Where is Edward Coke When We Need Him?

By Charles B. Parselle

Published on August 19, 2011

In a speech in Michigan on January 7, 2005, President Bush linked lawsuits with job losses: “In order to make sure jobs stay here, and jobs are increased here, we must be more competitive. And in order to do so, it seems to me, it makes sense to reform our legal system.” The President explained the linkage between lawsuits to job losses with striking simplicity: “Frivolous and junk lawsuits cost the economy about $240 billion a year.” The Manhattan Institute’s Center for Legal Policy claims: “Since 1975, lawsuits have cost the U.S. economy almost $3 trillion.”

Accompanying President Bush was Professor Brickman of Cardozo Law School in New York, who told the audience “out of approximately 850,000 claimants since asbestos litigation began, perhaps 600,000 of these are largely baseless claims.

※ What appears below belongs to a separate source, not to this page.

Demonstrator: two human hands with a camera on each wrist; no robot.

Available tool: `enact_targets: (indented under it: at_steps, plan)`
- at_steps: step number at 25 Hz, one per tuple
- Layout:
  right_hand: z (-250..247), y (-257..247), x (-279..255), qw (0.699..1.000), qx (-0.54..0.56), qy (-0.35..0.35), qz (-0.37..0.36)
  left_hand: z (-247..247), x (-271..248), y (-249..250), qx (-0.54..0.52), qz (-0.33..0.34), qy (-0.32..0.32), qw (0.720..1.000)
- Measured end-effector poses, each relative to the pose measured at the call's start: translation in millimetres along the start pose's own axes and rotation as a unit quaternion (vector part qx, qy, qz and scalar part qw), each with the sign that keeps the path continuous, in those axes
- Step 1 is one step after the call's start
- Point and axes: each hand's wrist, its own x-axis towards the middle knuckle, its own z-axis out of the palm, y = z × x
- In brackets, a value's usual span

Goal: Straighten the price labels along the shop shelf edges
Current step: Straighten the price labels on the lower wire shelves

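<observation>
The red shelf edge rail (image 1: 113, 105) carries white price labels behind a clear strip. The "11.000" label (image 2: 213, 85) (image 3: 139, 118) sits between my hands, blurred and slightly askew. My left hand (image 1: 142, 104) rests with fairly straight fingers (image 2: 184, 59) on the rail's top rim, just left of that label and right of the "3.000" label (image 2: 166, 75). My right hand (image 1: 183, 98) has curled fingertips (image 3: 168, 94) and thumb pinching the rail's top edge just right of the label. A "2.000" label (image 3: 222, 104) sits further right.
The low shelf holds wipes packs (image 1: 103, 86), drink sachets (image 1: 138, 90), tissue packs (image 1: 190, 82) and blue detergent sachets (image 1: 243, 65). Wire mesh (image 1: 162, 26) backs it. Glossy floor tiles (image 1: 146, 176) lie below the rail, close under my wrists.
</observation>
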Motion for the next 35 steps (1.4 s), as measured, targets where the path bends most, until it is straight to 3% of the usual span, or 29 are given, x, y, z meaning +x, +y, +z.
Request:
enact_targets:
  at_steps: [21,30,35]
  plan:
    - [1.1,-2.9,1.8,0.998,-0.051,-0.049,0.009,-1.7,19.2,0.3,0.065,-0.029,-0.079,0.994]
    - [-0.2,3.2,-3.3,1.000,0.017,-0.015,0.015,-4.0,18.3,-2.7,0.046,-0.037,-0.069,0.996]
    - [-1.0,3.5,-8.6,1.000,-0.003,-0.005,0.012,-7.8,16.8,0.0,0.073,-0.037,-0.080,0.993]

Nonetheless, they have generated tens of billions of dollars in payments, and billions of dollars in fee income for lawyers.” One can only wonder in what comatose condition were the defense firms that opposed them and the judges who allowed them.

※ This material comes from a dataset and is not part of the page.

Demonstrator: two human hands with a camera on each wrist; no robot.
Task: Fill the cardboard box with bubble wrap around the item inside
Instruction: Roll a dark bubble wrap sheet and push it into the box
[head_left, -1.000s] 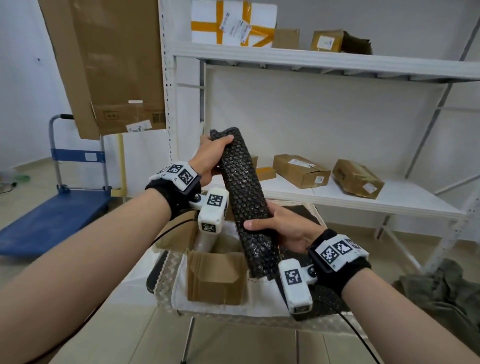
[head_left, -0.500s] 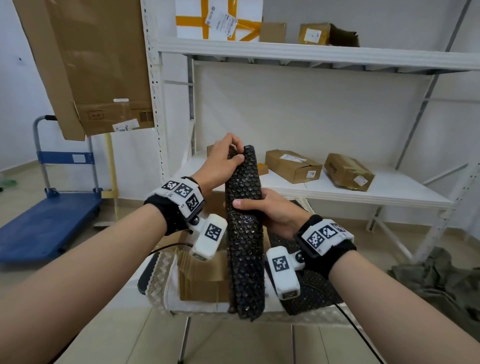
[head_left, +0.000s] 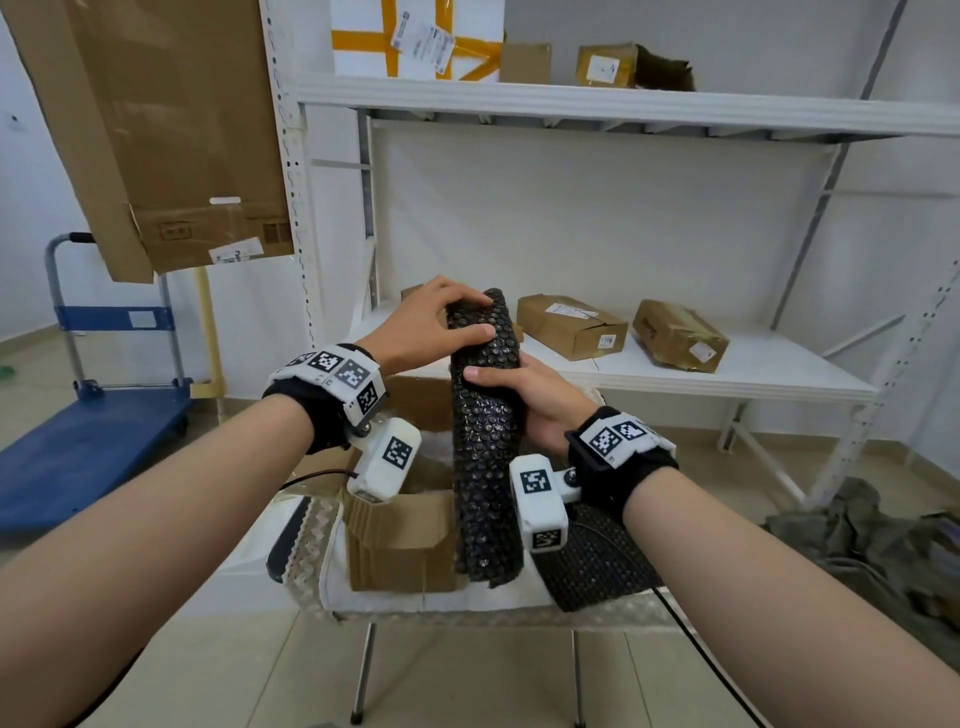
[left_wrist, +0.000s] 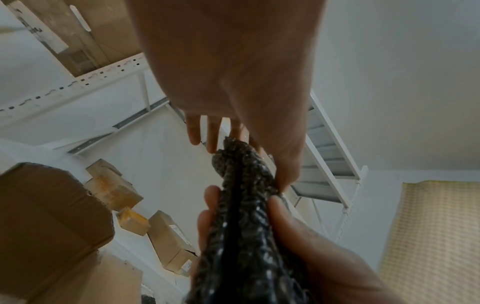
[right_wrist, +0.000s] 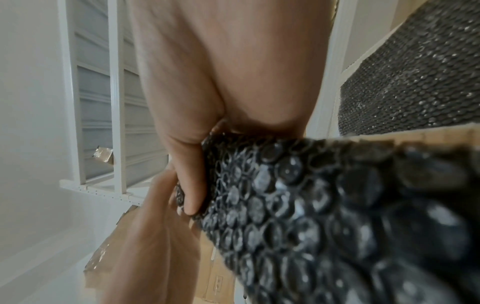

Though the ballot initiative to cap contingency fees in California at 20% of the net recovery was withdrawn by its sponsor on April 4, 2005, it could be re-filed another year. It repeated the theme of frivolous and baseless, stating: “excessive fees create an economic incentive for lawyers to file false or frivolous claims…”

The medical profession wants a whole new legal system just for doctors. The AMA House of Delegates passed a resolution in late 2003 calling for “an alternative judicial model for addressing medical liability claims based on special medical courts.” The medical profession has a champion in Bill Frist, M.D., Senate Majority Leader, who in July 2004 called for “an expert medical court system with transparent decisions, limits on punitive damages and scheduled compensatory damages.” The AMA’s model legislation states: “ the current judicial system is ill equipped to handle the complex issues often involved in medical ability cases.” The president of the AMA says, “Jurors are not expert enough to determine what the standard of care is.” Doctors want damage caps as well as special courts, claiming they are inundated with malpractice claims.

In California, the long-standing court-funding crisis is not much improved since 2003 when Chief Justice George said: “California courts find themselves in one of the most difficult financial times in history,” and on March 15, 2005 in his state of the judiciary address, he said “It has been a difficult year for the judicial branch…due to the budget crisis affecting our state… California’s courthouses are in a state of serious disrepair and, in some instances, dysfunctionality.” Yet California is one of the world’s richest “countries,” with an economy nearly twice the size of New York and Texas combined.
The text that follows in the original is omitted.